#### EXERCISE
Retype each line of the listing below, from the first through the one holding "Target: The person", with no other lines.

-- Opening Marker --

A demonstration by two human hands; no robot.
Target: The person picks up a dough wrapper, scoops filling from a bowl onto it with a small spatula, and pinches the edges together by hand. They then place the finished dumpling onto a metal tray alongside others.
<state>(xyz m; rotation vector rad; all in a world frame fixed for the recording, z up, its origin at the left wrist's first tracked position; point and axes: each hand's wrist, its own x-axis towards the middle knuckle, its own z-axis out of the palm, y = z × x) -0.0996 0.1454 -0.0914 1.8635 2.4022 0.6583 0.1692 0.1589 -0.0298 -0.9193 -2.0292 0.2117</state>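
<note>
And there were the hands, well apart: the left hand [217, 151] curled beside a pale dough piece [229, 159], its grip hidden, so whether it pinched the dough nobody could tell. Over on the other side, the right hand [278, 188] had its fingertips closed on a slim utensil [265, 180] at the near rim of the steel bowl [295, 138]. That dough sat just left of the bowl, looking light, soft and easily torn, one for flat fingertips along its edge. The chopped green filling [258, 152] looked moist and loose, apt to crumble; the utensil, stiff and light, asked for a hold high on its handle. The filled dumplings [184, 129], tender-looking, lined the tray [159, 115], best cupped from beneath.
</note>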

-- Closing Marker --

#### SOLUTION TO THIS EXERCISE
A demonstration by two human hands; no robot.
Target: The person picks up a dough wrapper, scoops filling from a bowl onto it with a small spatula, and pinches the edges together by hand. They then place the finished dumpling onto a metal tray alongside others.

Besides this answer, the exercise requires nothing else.